Parte da faculdade racional da alma humana é passiva: está ligada a memória e perece com o corpo que produziu a memória; mas a “razão ativa”, a pura faculdade de pensar, é independente da memória e a decadência não a atinge. A razão ativa é o universal a diferenciar-se do elemento individual do homem; o que sobrevive não é a personalidade, com suas afeições e desejos transitórios, mas o espírito, em sua mais abstrata e impessoal formula [*]De anima,II,4;III,5. Em suma, Aristóteles destrói a alma para dar-lhe a imortalidade; a alma imortal é “puro pensamento”, não poluído pela realidade, exatamente como o Deus de Aristóteles é atividade pura, não marcada pela ação. Quem puder que se conforte com esta teologia. A gente pergunta-se, as vezes, se esta metafísica de comer o bolo e ao mesmo tempo guardá-lo não foi o modo sutil de Aristóteles garantir-se contra a cicuta anti-macedonica.
No terreno mais sólido da psicologia escreve ele com mais originalidade e precisão, e quase cria o estudo da estética, a teoria da beleza e da arte. A criação artística, diz Aristóteles, surge do impulso formativo e do anseio da expressão das emoções. A forma da arte é em sua essência uma imitação da realidade; ela coloca um espelho em face da natureza. [*]Poética, I, 1447. Existe no homem o prazer da imitação, que parece faltar nos animais inferiores. Todavia, o intuito da arte não é representar a exterioridade das coisas e sim sua intima significação; pois esta, e não os externos modismos e particularidades, é a realidade das coisas. Pode encontrar-se mais verdade humana na austera moderação clássica de Édipo Rei do que em todas as lagrimas realistas das Mulheres Troianas.
A mais nobre das artes tanto fala a inteligência como aos sentimentos [bem como uma sinfonia não os agrada apenas pelas harmonias e seqüências, mas também pela estrutura do conjunto e desenvolvimento]; e este prazer intelectual é o mais elevado dos prazeres a que um homem possa exaltar-se. Por isso uma obra de arte deve aspirar a forma e, acima de tudo, a unidade, que é a espinha dorsal da estrutura e o foco para o qual converge a forma.

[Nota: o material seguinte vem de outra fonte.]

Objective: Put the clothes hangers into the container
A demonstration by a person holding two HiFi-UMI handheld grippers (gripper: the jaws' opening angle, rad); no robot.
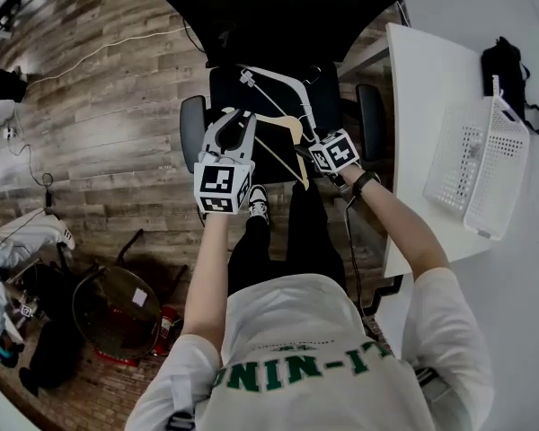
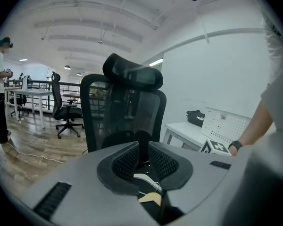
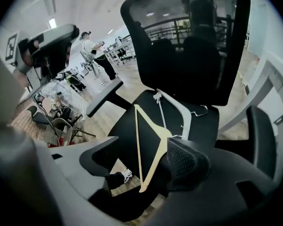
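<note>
My right claw stands wide open astride the wooden hanger, which lies flat on the chair seat beside a white hanger; it grips nothing. My left claw hangs over the seat, slightly parted and empty. The pick looks like the step in hand: I'd drop lower, bracket the neck near the hook, close firmly, then lift clear toward the white container on the desk
</note>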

Um drama, por exemplo, precisa ter unidade de ação, sem planos secundários que desorientem nem episódios que sejam digressões [*]Aristóteles dedica unicamente uma sentença a unidade do tempo: e não menciona a unidade de lugar; de modo que “três unidades” comumente atribuídas a ele foram invenções posteriores [Norwood, A TRAGÉDIA Grega, pág. 42, nota]. Acima de tudo, porém, a função da arte é a catarsis - a purificação: as emoções acumuladas em nós pelo recalcamento das restrições sociais e que podem súbito explodir em atos antissociais e destruidores, são expedidas sob a forma inócua da emoção dramática; desta maneira a tragedia “por meio da piedade e do medo, efetua a purgação conveniente dessas emoções” [8]Poética, VI, 1449. Aristóteles não trata de certos aspectos da tragédia [como o conflito dos princípios com as responsabilidades]; mas nesta teórica da catarsis fez uma sugestão de fertilidade inesgotável para a compreensão do poder quase misterioso da arte. É um exemplo luminoso de sua habilidade em abordar todos os campos de especulação e de iluminar tudo aquilo em que toca.